Assignment:
Wherever the listing holds a picture, leave it out, and copy the remainder exactly.

Stored data:
● ● ●
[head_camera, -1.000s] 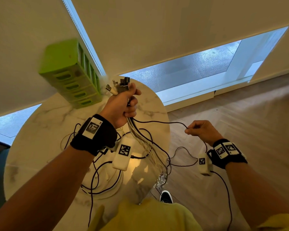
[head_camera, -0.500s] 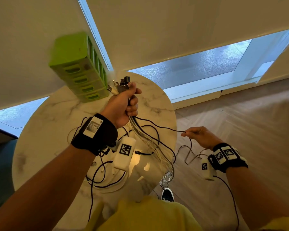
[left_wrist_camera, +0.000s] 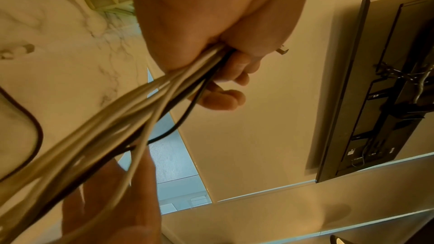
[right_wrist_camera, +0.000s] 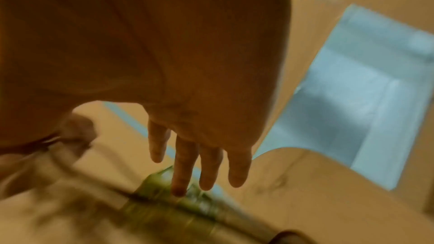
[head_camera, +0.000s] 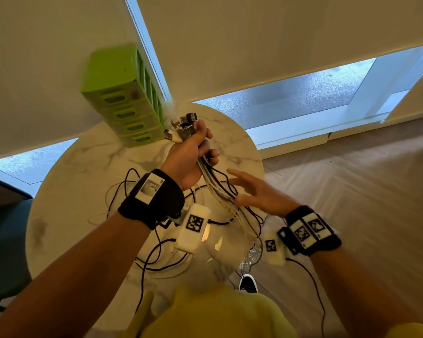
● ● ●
Written answer:
[head_camera, -1.000s] 
[head_camera, -0.500s] 
[left_wrist_camera, +0.000s] 
[right_wrist_camera, +0.000s] 
[head_camera, +0.000s] 

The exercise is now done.